A train came by two minutes later and the wires wrapped around the insulator, getting snared in the train’s overhead arms, which broke off and took down the wires. The train was left without power.
The downed wires took up one track, and the powerless train took out another. The timing of the foul-up was just right to knock out the morning commute for a majority of the New Haven line’s riders. With a third track already out of service for construction, Metro-North Railroad had just one track available for both citybound and outbound peak rush-hour service.
“By 10:30 a.m., 24 inbound rush hour trains were late, as were 10 reverse-peak trains,” Anders said. “Most were 15 to 20 minutes late, but we did have trains up to 45 minutes late.”
Eric Bingham, 44, a Larchmont resident, had planned to take the 8 a.m. train from the village station. That would have gotten him to his job as a technology executive by 9 a.m. Instead, he was 45 minutes late. When told the railroad had only one track available, he said he thought Metro-North had done a satisfactory job of rerouting the trains.

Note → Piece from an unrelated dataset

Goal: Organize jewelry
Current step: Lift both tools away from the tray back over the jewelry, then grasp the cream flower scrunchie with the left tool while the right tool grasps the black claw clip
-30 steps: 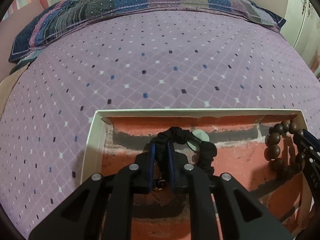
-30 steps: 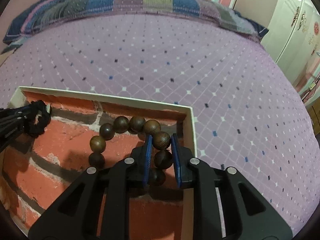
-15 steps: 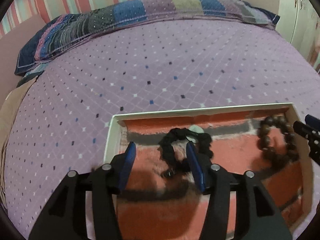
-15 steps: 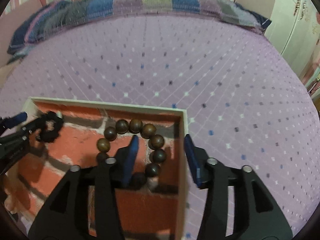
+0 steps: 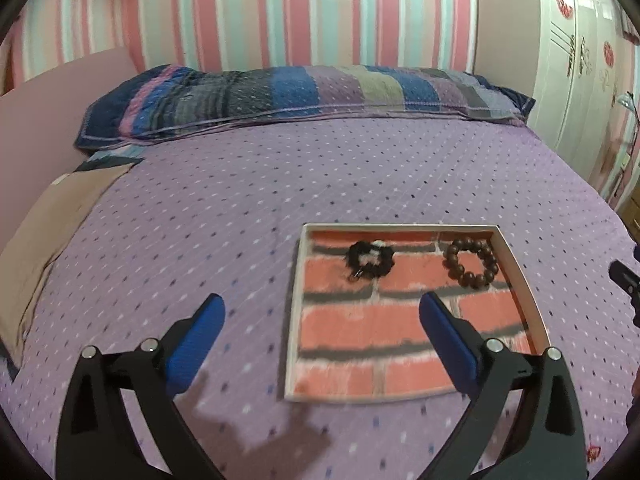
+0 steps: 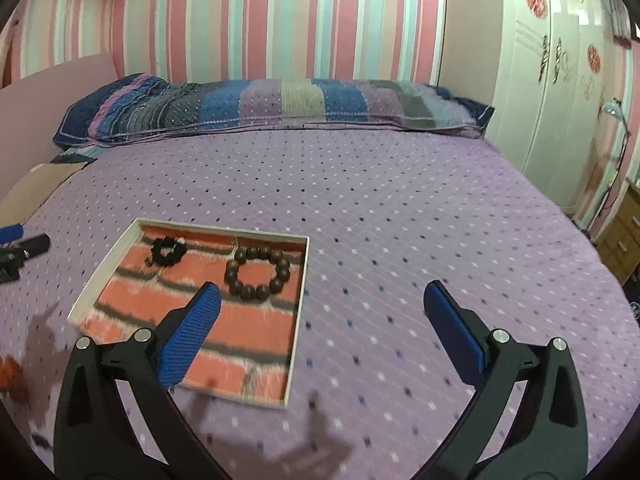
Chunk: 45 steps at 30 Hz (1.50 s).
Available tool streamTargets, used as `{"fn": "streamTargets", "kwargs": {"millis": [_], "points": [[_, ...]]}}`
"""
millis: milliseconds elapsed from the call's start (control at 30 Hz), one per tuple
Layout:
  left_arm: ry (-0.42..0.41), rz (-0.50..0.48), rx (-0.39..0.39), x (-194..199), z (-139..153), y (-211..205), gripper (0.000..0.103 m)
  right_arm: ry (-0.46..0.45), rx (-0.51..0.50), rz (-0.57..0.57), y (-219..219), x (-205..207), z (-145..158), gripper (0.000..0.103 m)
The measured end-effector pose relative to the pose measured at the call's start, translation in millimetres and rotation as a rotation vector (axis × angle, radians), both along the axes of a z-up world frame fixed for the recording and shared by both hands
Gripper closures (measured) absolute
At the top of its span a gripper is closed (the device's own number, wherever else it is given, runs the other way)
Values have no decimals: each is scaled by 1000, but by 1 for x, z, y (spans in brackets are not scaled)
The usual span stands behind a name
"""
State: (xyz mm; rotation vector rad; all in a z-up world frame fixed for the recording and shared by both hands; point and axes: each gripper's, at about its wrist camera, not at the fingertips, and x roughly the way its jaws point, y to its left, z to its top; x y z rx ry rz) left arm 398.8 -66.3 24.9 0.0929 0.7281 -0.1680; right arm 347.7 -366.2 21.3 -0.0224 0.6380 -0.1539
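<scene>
A shallow white-rimmed tray [image 5: 294,308] with a red brick pattern lies on the purple bedspread; it also shows in the right wrist view [image 6: 298,320]. In it lie a black bracelet [image 5: 370,258] at the far left and a brown wooden bead bracelet [image 5: 471,258] at the far right, apart; both show in the right wrist view, black bracelet [image 6: 168,251], bead bracelet [image 6: 258,272]. My left gripper [image 5: 322,320] is open and empty, raised well back from the tray. My right gripper [image 6: 320,312] is open and empty, raised over the tray's right edge.
A long striped pillow [image 5: 304,96] lies at the head of the bed. A tan cloth [image 5: 52,220] lies at the left edge. A white wardrobe [image 6: 552,80] and a wooden drawer unit [image 6: 624,232] stand right of the bed. A small red object [image 6: 12,376] lies near left.
Both grippers opened, letting go of the black bracelet and the bead bracelet in the tray, then drew back and up. Both bracelets now lie free.
</scene>
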Motion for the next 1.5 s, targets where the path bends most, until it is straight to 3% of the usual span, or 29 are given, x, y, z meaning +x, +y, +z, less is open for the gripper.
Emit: {"fn": "streamTargets", "kwargs": {"millis": [367,467,567,967,1067,1267,1500], "points": [[-85,78,-1,-126,38,58,4,-65,4,-20,6,-121,24,4],[-103,92,16,-149,39,62,4,-56,-9,-37,7,-144,22,4],[-92,83,-28,-172,36,68,4,-61,-26,-54,8,-168,21,4],[-117,89,-76,-237,22,68,4,-120,42,-83,-2,-250,14,4],[-120,75,-85,-251,15,65,4,-120,31,-98,2,-261,7,4],[-168,88,21,-287,-9,42,4,-101,17,-96,16,-282,-27,4],[-79,26,33,-311,-63,15,4,7,-18,-93,24,-297,-85,4]]}}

“Hearing that, I think they did a good job,” he said. “As soon as they don’t give you a time on the delay, you know it’s a bad one. When the first train came through, it was a mob scene of people jamming in. I took the next train.”
With the majority of passengers heading to Manhattan, Anders said the railroad gave preference to citybound trains. For two hours, outbound trains skipped stops from Mount Vernon to Harrison. After 11:30 a.m., one train per hour stopped at those six stations. After that, there were scattered delays. Service was back to normal at 3 p.m., Anders said.